EXERCISE DIRECTIONS:
Your response should be the complete listing, copied exactly.

:: DATASET EXCERPT

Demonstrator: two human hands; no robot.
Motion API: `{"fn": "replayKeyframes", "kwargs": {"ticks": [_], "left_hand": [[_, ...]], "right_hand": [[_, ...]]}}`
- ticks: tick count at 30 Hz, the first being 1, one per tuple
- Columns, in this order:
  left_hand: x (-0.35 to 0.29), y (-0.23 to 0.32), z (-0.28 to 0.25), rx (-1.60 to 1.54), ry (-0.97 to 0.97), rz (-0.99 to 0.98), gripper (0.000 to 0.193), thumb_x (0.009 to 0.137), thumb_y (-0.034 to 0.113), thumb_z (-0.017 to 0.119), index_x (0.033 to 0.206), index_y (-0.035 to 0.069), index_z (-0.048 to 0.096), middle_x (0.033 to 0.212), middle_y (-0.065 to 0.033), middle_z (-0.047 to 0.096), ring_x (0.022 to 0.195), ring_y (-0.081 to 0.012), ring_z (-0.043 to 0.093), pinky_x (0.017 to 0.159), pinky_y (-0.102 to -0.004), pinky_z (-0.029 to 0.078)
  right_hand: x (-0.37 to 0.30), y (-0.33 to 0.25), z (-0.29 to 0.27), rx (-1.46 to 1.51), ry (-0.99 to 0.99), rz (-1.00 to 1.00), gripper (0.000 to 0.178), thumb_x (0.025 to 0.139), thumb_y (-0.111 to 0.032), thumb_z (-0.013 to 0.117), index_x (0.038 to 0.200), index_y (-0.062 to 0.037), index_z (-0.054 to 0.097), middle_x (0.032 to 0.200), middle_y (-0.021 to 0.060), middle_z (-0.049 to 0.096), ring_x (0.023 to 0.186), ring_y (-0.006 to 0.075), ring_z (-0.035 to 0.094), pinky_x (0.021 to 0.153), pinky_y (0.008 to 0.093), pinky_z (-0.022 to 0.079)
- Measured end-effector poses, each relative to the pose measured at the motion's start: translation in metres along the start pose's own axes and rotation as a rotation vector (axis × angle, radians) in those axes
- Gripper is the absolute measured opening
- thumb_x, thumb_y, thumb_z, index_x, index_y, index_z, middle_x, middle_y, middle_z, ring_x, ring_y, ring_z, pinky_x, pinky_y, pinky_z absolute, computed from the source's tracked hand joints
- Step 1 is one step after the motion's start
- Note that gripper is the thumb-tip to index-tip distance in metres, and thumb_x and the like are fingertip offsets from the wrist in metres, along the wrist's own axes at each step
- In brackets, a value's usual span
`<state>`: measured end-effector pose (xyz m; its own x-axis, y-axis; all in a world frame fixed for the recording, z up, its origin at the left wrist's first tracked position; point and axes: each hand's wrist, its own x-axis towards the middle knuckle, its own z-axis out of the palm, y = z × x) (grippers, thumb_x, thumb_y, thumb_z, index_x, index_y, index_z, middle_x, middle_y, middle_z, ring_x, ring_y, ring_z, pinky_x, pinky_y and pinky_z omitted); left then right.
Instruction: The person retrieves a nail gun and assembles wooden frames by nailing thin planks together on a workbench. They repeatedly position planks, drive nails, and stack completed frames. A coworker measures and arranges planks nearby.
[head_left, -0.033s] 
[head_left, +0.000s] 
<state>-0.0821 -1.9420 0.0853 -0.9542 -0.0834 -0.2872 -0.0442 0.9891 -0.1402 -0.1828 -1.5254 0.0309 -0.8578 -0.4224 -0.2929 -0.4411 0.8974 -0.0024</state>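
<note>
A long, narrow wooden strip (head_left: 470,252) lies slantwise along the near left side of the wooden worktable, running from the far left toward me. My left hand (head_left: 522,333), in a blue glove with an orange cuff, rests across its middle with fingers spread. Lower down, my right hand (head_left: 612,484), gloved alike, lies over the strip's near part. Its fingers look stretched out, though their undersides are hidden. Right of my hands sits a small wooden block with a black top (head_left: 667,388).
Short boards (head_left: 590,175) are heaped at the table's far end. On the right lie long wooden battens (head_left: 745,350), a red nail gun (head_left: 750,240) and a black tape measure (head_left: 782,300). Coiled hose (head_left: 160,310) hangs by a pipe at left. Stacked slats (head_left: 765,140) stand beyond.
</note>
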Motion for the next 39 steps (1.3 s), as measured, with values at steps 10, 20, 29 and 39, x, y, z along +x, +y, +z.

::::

OUTPUT OF THE TASK:
Demonstrator: two human hands; no robot.
Motion API: `{"fn": "replayKeyframes", "kwargs": {"ticks": [_], "left_hand": [[_, ...]], "right_hand": [[_, ...]]}}`
- ticks: tick count at 30 Hz, the first being 1, one per tuple
- Columns, in this order:
  left_hand: x (-0.35 to 0.29), y (-0.23 to 0.32), z (-0.28 to 0.25), rx (-1.60 to 1.54), ry (-0.97 to 0.97), rz (-0.99 to 0.98), gripper (0.000 to 0.193), thumb_x (0.009 to 0.137), thumb_y (-0.034 to 0.113), thumb_z (-0.017 to 0.119), index_x (0.033 to 0.206), index_y (-0.035 to 0.069), index_z (-0.048 to 0.096), middle_x (0.033 to 0.212), middle_y (-0.065 to 0.033), middle_z (-0.047 to 0.096), ring_x (0.022 to 0.195), ring_y (-0.081 to 0.012), ring_z (-0.043 to 0.093), pinky_x (0.017 to 0.159), pinky_y (-0.102 to -0.004), pinky_z (-0.029 to 0.078)
  right_hand: x (-0.37 to 0.30), y (-0.33 to 0.25), z (-0.29 to 0.27), rx (-1.46 to 1.51), ry (-0.99 to 0.99), rz (-1.00 to 1.00), gripper (0.000 to 0.178), thumb_x (0.025 to 0.139), thumb_y (-0.111 to 0.032), thumb_z (-0.013 to 0.117), index_x (0.038 to 0.200), index_y (-0.062 to 0.037), index_z (-0.054 to 0.097), middle_x (0.032 to 0.200), middle_y (-0.021 to 0.060), middle_z (-0.049 to 0.096), ring_x (0.023 to 0.186), ring_y (-0.006 to 0.075), ring_z (-0.035 to 0.094), pinky_x (0.021 to 0.153), pinky_y (0.008 to 0.093), pinky_z (-0.022 to 0.079)
- Measured end-effector poses, each relative to the pose measured at the motion's start: translation in metres along the start pose's own axes and rotation as a rotation vector (axis × angle, radians) in those axes
- Gripper is the absolute measured opening
- thumb_x, thumb_y, thumb_z, index_x, index_y, index_z, middle_x, middle_y, middle_z, ring_x, ring_y, ring_z, pinky_x, pinky_y, pinky_z absolute, computed from the source's tracked hand joints
- Step 1 is one step after the motion's start
- Note that gripper is the thumb-tip to index-tip distance in metres, and thumb_x and the like are fingertip offsets from the wrist in metres, along the wrist's own axes at each step
- In brackets, a value's usual span
`<state>`: measured end-effector pose (xyz m; its own x-axis, y-axis; all in a world frame fixed for the recording, z up, its origin at the left wrist's first tracked position; point and axes: each hand's wrist, its own x-axis towards the middle knuckle, its own z-axis out of the palm, y = z × x) (grippers, thumb_x, thumb_y, thumb_z, index_x, index_y, index_z, middle_x, middle_y, middle_z, ring_x, ring_y, ring_z, pinky_x, pinky_y and pinky_z omitted); left then right.
Instruction: The person retrieves a nail gun and assembles wooden frames by nailing thin planks together on a workbench. They repeatedly position planks, drive nails, and stack completed frames. A coworker measures and arranges planks nearby.
[head_left, -0.033s] 
[head_left, +0.000s] 
<state>-0.0821 -1.9420 0.0853 -0.9542 -0.0834 -0.2872 -0.0442 0.9891 -0.1402 -0.1828 -1.5254 0.0309 -0.8578 -0.4224 -0.2929 -0.4411 0.8974 -0.0024</state>
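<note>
A long, narrow wooden strip (head_left: 470,252) lies slantwise along the near left side of the wooden worktable, running from the far left toward me. My left hand (head_left: 522,333), in a blue glove with an orange cuff, rests across its middle with fingers spread. Lower down, my right hand (head_left: 612,484), gloved alike, lies over the strip's near part. Its fingers look stretched out, though their undersides are hidden. Right of my hands sits a small wooden block with a black top (head_left: 667,388).
Short boards (head_left: 590,175) are heaped at the table's far end. On the right lie long wooden battens (head_left: 745,350), a red nail gun (head_left: 750,240) and a black tape measure (head_left: 782,300). Coiled hose (head_left: 160,310) hangs by a pipe at left. Stacked slats (head_left: 765,140) stand beyond.
</note>
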Motion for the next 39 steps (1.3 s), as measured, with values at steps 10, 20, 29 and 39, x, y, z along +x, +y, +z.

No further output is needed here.